Il prossimo giovedì sarà pubblicato
La coppia Monti-Wacks ritorna con questo nuovo libro sulla “sicurezza nazionale”, nel quale raccontano come il concetto non sia affatto moderno – anche se ai tempi della Roma imperiale la “sicurezza” spesso era più nei riguardi dell’imperatore che per lo stato… – e soprattutto come sta cambiando. La parte iniziale con l’excursus storico è interessantissima: lo sapevate che i “delatores” erano semplicemente quelli che permettevano di far partire un procedimento penale, “portando (informazioni) riguardo (a qualcuno)”? Ma non certo inferiore è la parte moderna e contemporanea, dove vediamo come non solo il concetto di sicurezza nazionale è piuttosto ambiguo in punta di diritto ma soprattutto capiamo cosa significa in pratica lo spostamento dagli stati sovrani alle Big Tech della gestione della sicurezza nazionale. Si può essere o meno d’accordo con gli autori quando tirano l’acqua al loro mulino e affermano che La sicurezza nazionale deve diventare una parte riconosciuta del sistema legale, liberandosi della sua veste politica; ma è difficile negare che mentre la democrazia nasce come una delega di potere dal cittadino allo stato, attualmente abbiamo un’inquietante trasferimento di potere, che erode il contrasto tra democrazie liberali e regimi autoritari.
D’accordo, questo è un problema mio: ma per me è stato davvero difficile leggere un libro che parla di un mondo post-apocalisse, con l’apocalisse in questione nata da una pandemia influenzale. Forse non è nemmeno la pandemia di per sé che mi ha angosciato, quanto il vedere come tutta la civiltà che do per scontata si sia sbriciolata in pochi giorni, forse anche molto più di quanto ci si possa aspettare: mi pare impossibile che al ventesimo anno dopo la fine del mondo nessuno abbia ancora cominciato a produrre elettricità anche se in piccolo, e nessuno sia andato a saccheggiare le biblioteche per cercare informazioni su come fare alcune cose di base.

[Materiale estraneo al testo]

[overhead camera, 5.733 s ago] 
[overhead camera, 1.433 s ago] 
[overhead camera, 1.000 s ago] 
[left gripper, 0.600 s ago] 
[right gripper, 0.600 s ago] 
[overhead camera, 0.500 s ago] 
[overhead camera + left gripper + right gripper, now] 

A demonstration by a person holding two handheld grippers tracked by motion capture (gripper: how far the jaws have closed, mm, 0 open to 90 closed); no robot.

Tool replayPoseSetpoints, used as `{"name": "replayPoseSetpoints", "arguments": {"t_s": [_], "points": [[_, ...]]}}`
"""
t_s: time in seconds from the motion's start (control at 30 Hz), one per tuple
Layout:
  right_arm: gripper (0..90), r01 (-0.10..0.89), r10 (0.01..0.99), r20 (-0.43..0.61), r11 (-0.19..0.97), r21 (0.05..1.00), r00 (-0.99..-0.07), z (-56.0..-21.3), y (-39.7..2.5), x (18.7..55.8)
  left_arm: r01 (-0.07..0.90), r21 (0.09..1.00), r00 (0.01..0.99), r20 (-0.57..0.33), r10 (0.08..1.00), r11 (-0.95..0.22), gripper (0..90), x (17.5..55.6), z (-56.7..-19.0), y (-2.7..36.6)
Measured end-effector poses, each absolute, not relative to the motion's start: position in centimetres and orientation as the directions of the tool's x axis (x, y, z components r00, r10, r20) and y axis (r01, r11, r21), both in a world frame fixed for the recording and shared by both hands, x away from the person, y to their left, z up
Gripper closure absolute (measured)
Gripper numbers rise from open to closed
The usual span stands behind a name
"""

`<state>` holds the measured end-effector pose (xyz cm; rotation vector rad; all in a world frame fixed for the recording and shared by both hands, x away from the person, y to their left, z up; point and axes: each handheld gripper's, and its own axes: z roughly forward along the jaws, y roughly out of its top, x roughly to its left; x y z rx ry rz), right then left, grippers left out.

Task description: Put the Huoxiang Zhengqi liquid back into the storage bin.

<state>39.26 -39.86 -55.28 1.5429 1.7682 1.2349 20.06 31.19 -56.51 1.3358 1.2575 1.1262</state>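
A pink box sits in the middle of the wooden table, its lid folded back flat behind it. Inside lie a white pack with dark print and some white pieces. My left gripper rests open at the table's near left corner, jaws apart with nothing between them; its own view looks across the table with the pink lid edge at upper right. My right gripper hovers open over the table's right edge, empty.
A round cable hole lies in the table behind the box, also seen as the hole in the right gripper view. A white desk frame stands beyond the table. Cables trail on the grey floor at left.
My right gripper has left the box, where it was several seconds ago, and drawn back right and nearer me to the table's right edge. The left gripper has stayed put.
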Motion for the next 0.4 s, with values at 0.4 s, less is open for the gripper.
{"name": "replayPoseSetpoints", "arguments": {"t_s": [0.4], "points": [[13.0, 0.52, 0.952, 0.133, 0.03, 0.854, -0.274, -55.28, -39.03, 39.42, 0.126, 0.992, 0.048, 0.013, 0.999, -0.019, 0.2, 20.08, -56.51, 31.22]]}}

Eppure i protagonisti dicono che ormai la vita è molto più tranquilla che dieci anni prima… insomma non siamo più alla pura sopravvivenza.
Non c’è dubbio: Spadaccini scrive molto bene. Lo si vede già dall’introduzione. E non mi lamento nemmeno più di tanto dei pezzettini riempitivi alla fine dei capitoletti – che nascono di solito come articoli indipendenti pubblicati in rete; secondo me non era necessario dare una parvenza di continuità perché sarebbe bastato parlare di storie, ma quella è una sua scelta di per sé innocua. Quello che invece non mi è piaciuto è il tentativo di mischiare una parte più descrittiva – le storie sui libri e sulle persone – con una parte più narrativa che dal mio punto di vista è completamente avulsa, come l’estratto del suo romanzo mai portato a compimento. (Parlare del suo rapporto con i libri ha invece senso nel contesto). Insomma il risultato è stato qualcosa che non è né carne né pesce.
Con questo libretto Claudio Facchinelli vorrebbe mostrare al lettore che odia la matematica come ci sia un tratto “umanista” nella materia, tratto che a scuola non viene certamente mostrato. Fin qua sono perfettamente d’accordo: però secondo me i capitoletti del libro non riescono a mostrare questo lato umanistico. Va benissimo eliminare le dimostrazioni, che tanto nessuno legge; ma togliere i riferimenti alle formule lascia un senso di vuoto e soprattutto non riesce a mostrare quale sia la vera utilità dei temi trattati. Più volte mi sono fermato mentre leggevo, dicendo a me stesso “e quindi?” L’unica volta in cui ho trovato qualcosa di davvero interessante è stata il capitolo sulla trigonometria: non solo per l’ovvia considerazione che non si capisce perché mai fosse così importante studiarla al liceo classico, ma anche per la spiegazione del vero motivo per cui veniva un tempo usata. Però è davvero un po’ poco.